One of my main #web gripes: HTML forms can only use GET and POST methods.
If <form> also supported PUT and DELETE, you could easily map CRUD to HTTP methods and that would feel so much cleaner than splitting functionality for the same types over a bunch of different paths.
@phryk I don't understand why forms can't use PUT or DELETE, speaking as a browser-dev...
@alcinnz Well, it's my old nemesis again – JS.
JS *can* use any HTTP method, so the W3C simply doesn't care.
I think it's for the same reason that the W3C doesn't care about <details> open/close not supporting CSS transitions – "just use JS".
Honestly, bare HTML has been feeling abandoned for *well* over a decade.

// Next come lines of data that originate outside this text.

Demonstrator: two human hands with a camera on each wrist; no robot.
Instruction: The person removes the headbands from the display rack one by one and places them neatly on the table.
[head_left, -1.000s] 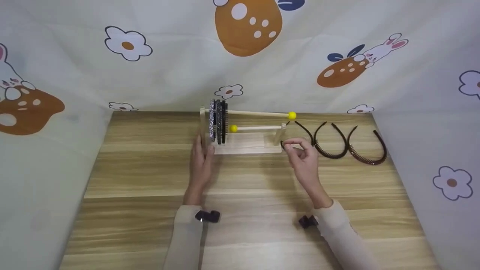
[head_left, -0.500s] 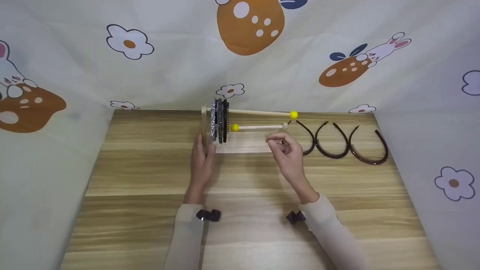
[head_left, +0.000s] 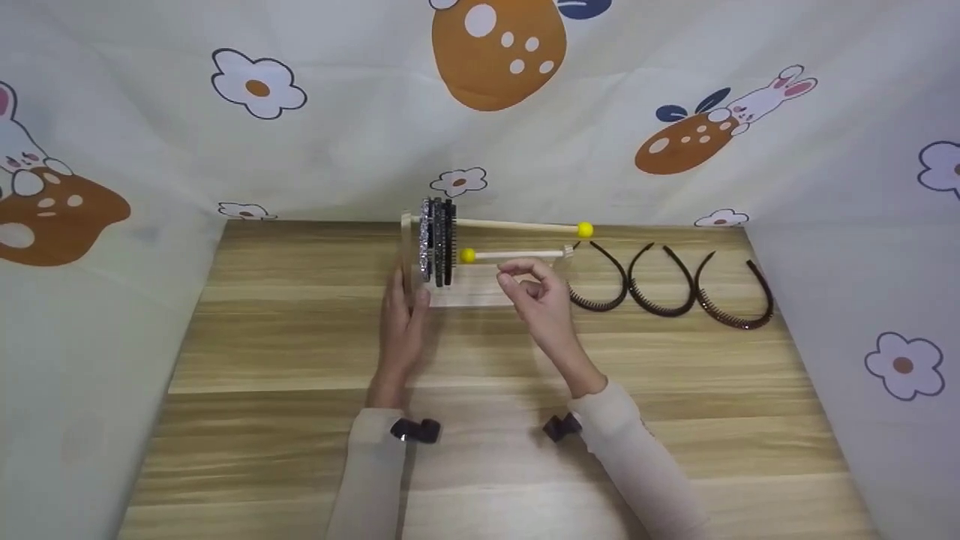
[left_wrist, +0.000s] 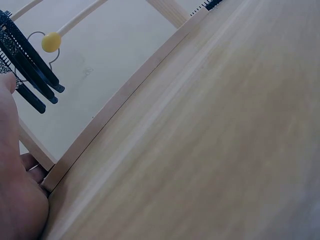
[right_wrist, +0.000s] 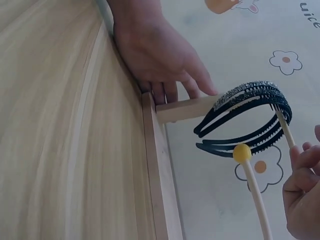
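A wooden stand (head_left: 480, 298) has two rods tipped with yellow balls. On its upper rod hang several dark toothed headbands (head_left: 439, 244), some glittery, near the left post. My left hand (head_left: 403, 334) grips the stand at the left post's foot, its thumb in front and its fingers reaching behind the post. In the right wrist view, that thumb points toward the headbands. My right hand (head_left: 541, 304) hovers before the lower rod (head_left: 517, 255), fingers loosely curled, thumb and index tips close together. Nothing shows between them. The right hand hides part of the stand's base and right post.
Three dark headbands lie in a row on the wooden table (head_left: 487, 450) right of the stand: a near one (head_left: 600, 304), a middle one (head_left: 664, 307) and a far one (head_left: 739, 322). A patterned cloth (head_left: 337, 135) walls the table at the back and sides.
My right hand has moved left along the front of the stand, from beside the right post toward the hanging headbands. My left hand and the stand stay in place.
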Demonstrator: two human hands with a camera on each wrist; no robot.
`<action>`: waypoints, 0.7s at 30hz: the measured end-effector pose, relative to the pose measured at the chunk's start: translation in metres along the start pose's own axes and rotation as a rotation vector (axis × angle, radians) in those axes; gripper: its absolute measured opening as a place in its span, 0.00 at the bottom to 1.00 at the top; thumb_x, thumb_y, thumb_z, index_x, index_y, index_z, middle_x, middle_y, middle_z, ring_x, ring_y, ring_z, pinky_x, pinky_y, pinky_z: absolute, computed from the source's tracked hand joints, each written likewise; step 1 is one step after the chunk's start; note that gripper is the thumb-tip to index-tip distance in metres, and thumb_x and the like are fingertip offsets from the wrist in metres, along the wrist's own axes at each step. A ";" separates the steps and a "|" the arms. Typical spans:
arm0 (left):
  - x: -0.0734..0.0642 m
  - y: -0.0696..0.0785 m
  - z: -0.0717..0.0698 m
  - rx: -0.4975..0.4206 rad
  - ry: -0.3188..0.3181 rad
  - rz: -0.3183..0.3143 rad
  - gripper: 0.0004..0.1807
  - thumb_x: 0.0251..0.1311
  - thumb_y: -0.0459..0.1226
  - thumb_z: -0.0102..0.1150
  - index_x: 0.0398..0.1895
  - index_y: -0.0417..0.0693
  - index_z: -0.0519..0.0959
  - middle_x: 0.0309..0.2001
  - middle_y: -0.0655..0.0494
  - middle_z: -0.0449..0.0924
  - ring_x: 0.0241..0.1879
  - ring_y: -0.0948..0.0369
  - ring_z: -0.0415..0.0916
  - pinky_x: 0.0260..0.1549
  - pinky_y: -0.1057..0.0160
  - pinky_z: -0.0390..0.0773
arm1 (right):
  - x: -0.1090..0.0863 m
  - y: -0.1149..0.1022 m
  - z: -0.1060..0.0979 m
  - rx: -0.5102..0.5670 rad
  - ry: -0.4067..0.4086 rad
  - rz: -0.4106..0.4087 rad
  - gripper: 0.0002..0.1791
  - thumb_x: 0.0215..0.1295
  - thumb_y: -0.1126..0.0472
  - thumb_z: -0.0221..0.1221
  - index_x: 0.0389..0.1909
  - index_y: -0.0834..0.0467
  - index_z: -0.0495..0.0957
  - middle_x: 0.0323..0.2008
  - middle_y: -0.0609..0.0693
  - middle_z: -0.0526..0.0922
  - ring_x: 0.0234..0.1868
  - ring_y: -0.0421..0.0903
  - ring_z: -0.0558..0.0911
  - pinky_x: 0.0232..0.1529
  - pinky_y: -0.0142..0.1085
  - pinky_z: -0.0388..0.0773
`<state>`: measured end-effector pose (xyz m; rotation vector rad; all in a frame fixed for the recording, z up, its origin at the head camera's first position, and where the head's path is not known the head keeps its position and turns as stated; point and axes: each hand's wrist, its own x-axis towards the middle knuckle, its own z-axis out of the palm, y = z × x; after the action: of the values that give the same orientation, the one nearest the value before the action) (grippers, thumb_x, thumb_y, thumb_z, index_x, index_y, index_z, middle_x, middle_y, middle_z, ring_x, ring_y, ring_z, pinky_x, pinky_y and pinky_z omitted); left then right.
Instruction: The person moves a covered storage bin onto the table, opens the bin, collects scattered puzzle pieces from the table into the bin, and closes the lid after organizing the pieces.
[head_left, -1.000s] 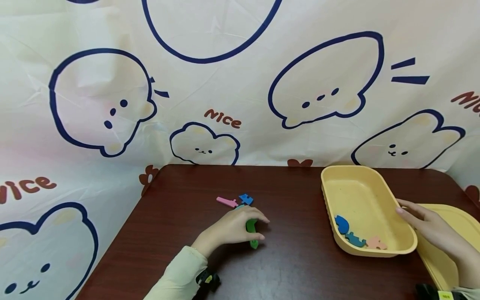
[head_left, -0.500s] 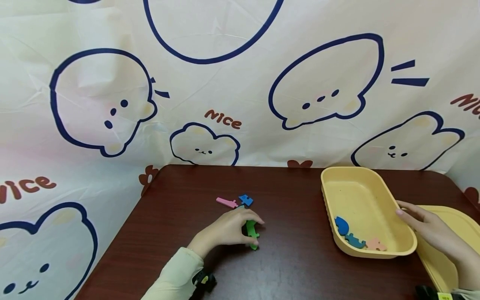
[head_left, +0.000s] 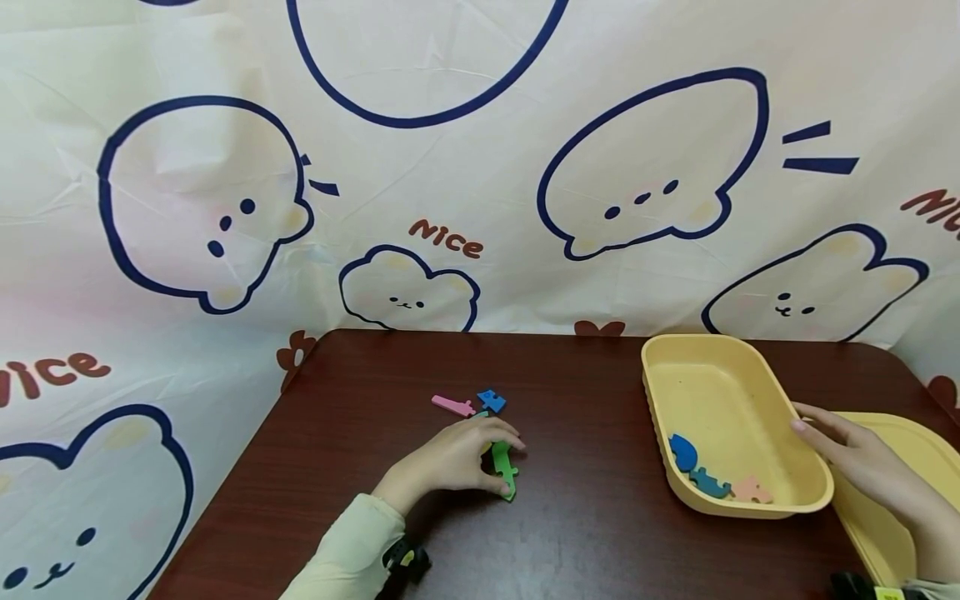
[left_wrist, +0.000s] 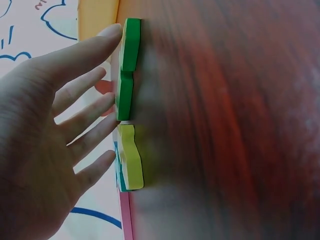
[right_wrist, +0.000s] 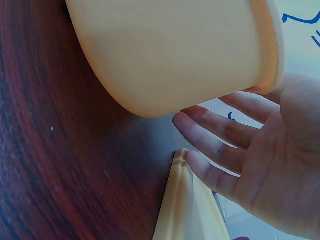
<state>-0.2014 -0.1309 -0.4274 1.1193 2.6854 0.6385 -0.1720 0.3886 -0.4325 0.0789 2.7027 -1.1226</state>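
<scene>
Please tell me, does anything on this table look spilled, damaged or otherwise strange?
Nothing stands out: I see no spill or damage. Three toy pieces lie in the yellow box, a yellow lid lies to its right, and the left hand holds a green piece.

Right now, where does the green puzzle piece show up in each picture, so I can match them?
Head view: the green piece is in the lower half, slightly right of centre, at the left hand.
Left wrist view: upper part, left of centre, the green piece by the thumb tip.
Right wrist view: not in it.
Shared landmark: the dark reddish-brown table, in all three.
</scene>
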 end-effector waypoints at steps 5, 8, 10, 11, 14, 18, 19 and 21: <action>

Like, the last change I actually noticed was them deprecating <keygen>, which at the time even Berners-Lee protested.
@clew Well, you'd have to convince the HTML working group at W3C.
A long, long time ago, I tried engaging in constructive criticism with W3 groups, but from my experience, it's not gonna happen.
If you have a couple hundred hours to burn to essentially add two lines to the spec, you might have a shot, but sadly this is nowhere near as simple as just handing in a PR and bringing a solid argument as to why it should be merged… :/
// @alcinnz
Our project is a public browser!
Our project is a public browser and efficient HTML standard!
Our project is a pb, eHs, and a governance model that can’t be captured by embrace-extend-extinguish!… I’ll come in again.
(Seems like an amplifying-feedback group of things, though, even though they’re all so hard to start.)